Using VPA to Realize Pod Scaling up and Scaling down in TKE

Last updated: 2021-06-09 17:46:36

    Overview

    Kubernetes Vertical Pod Autoscaler (VPA) can automatically adjust the reserved CPU and memory of Pod, improve cluster resource utilization and release CPU and memory for other Pods. This document describes how to use the VPA community edition in TKE to implement the scaling up and scaling down of Pods.

    Use Cases

    The auto-scaling feature of VPA makes the TKE very flexible and adaptive. When the business load increases sharply, VPA can quickly increase the Request of the container within the user's setting range. When the business load decreases, VPA can appropriately reduce the Request based on the actual needs to save computing resources. The entire process is automated without manual intervention. It is suitable for scenarios that require rapid expansion and stateful application expansion. In addition, VPA can be used to recommend a more reasonable Request to user, and improve the resource utilization of the container while ensuring that the container has sufficient available resources.

    VPA Strengths

    Compared with Horizontal Pod Autoscaler (HPA), VPA has the following advantages:

    • VPA does not need to adjust the replicas of Pod for expansion, and the expansion speed is faster.
    • VPA can achieve the expansion of the stateful applications, while HPA is not suitable for the scaling out of the stateful applications.
    • If the Request is set too large, the cluster resource utilization is still very low when HPA is used to scale in the Pods to a Pod. In this case, you can use VPA to scale down to improve the cluster resource utilization.

    VPA Limits

    Note:

    VPA community edition is in testing. Use this feature with caution. We recommend setting "updateMode" to "Off" to ensure that VPA will not automatically change the value of Request. You can still view the recommended value of request bound to the load in the VPA object.
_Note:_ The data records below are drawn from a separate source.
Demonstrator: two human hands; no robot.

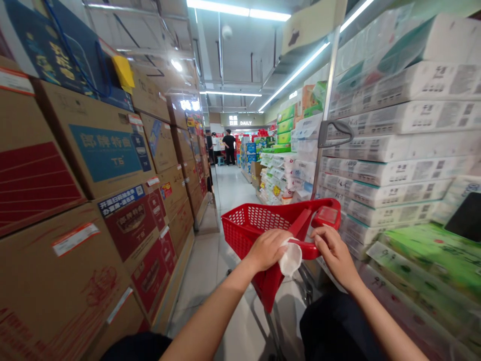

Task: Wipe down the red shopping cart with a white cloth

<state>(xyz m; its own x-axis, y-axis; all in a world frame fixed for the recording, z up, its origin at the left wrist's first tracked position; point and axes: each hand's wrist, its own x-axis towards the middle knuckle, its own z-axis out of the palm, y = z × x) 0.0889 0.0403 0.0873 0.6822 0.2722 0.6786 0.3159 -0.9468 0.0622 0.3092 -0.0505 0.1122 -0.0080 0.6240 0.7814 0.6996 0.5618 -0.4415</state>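
Cart of red plastic stands directly before the person, in an aisle between high piles of goods, and its basket shows holes in the walls. The left hand lies over the near rim and has its fingers bent around a white cloth, which is pinched there and hangs loosely on the near side. The right hand touches the end of the handle with curled fingers; whether it clasps this bar firmly, one cannot tell. What could go wrong comes, in the writer's judgement, mostly from the cloth and from the narrow way. If the left fingers relax, the cloth could slide off and drop to the floor, because only a part of it is held. If one hand presses more strongly than the other, the cart could turn aside, and its corner could knock the cardboard boxes on the left or the tissue packs on the right. The metal post, with a grey pull on it, rises near the far side of the cart, so a careless push could also strike it. Farther away stands a person in black, well apart from the cart.
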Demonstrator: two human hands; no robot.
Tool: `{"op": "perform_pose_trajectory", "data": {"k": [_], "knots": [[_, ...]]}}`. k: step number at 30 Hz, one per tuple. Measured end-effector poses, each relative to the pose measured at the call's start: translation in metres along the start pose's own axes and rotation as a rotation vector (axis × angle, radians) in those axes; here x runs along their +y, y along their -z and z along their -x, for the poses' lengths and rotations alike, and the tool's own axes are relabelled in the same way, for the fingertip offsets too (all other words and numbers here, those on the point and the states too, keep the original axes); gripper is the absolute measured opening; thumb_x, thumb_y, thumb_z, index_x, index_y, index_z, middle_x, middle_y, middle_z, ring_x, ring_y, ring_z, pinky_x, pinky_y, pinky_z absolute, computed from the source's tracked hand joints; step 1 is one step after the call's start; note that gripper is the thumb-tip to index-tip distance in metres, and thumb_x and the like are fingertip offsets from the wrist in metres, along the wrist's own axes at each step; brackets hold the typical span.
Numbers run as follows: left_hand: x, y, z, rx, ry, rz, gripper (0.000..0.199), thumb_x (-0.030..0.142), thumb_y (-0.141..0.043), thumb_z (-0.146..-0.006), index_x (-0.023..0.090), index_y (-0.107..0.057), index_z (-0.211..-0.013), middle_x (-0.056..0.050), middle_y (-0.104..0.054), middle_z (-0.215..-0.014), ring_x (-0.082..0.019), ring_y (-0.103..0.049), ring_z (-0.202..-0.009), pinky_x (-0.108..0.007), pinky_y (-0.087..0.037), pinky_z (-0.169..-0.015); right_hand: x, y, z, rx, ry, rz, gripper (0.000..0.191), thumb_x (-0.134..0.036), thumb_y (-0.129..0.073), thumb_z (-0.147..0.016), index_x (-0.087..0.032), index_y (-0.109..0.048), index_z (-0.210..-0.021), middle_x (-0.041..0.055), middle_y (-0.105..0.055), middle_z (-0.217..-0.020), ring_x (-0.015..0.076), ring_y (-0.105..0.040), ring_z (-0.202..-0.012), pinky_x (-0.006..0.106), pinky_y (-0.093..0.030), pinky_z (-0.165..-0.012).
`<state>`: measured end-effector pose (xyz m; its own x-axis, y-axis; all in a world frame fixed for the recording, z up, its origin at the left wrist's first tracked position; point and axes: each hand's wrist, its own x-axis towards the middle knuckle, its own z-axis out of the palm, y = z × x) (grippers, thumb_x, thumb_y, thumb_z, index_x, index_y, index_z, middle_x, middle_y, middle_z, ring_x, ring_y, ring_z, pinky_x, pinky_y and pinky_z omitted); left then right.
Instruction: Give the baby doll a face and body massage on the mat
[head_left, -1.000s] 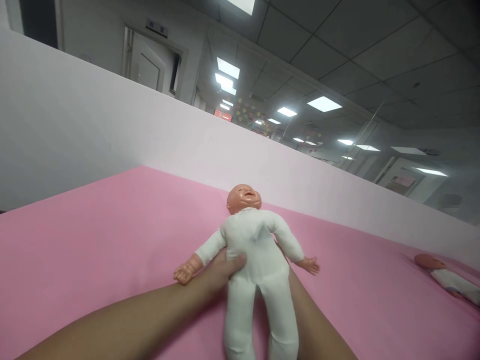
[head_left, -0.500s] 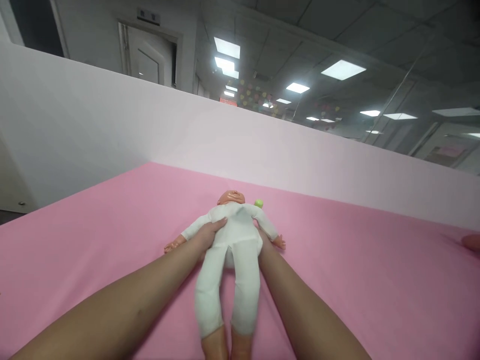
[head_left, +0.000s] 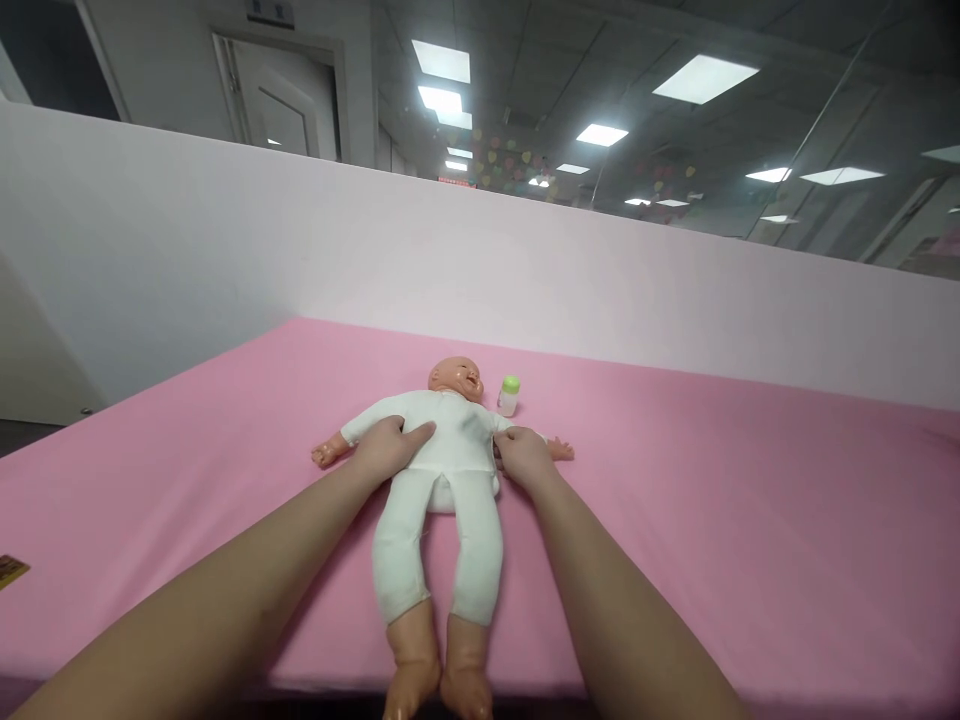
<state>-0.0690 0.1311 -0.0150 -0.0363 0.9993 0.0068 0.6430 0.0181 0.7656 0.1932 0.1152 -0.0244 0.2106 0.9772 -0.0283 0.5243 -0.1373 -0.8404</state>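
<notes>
The fingers of the left hand [head_left: 390, 448] are mostly hidden under the side of the doll [head_left: 448, 440], only the thumb showing on its belly; the right hand [head_left: 523, 455] curls against the other side, covering part of one doll arm. I cannot tell whether either hand's fingers grip or merely rest. The doll's toes are cut off at six o'clock, and a yellow item [head_left: 11, 571] at nine o'clock is cropped past recognition.

The doll lies face up on a pink-covered bench [head_left: 712, 520], head towards twelve, feet reaching past the near edge. A plain white partition [head_left: 525, 260] runs behind it; beyond, a door [head_left: 289, 105] stands at eleven o'clock, and ceiling lights [head_left: 705, 78] spread from twelve to two, the farther ones too small to count surely.

Counted: two hands, one doll in white clothing, one bottle [head_left: 509, 397] with a green cap, at two o'clock from the belly, and one yellow item.
</notes>
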Motion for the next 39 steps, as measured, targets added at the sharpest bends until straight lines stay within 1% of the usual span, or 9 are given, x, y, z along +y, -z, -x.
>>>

    • You can use the VPA to update the resource configurations of the running Pods. This feature is in testing. The configuration updates will lead to Pod restart and rebuilding, and the Pods may be scheduled to other nodes.
    • The VPA does not evict the Pods that are not run under a controller. For these Pods, the Auto mode is equivalent to the Initial mode.
    • You cannot run VPA simultaneously with the HPA that uses the CPU and memory as metrics. If the HPA uses other metrics except CPU and memory, you can run the VPA with the HPA at the same time. For details, see Using Custom Metrics for Auto Scaling in TKE.
    • The VPA uses an Admission Webhook as its admission controller. If there are other Admission Webhooks in the cluster, you need to ensure that they do not conflict with the Admission Webhooks of the VPA. The execution sequence of admission controllers is defined in the configuration parameters of the API Server.
    • The VPA can react to most Out of Memory (OOM) events.
    • The VPA performance has not been tested in large-scale clusters.
    • The recommended value of Pod resource Request set by the VPA may exceed the upper limit of the available resources (such as node resources, idle resources, and resource quotas). In this case, the Pod may go to Pending and cannot be scheduled. This can be partly addressed by using the VPA together with the Cluster Autoscaler.
    • Multiple VPA resources matching the same pod have undefined behavior.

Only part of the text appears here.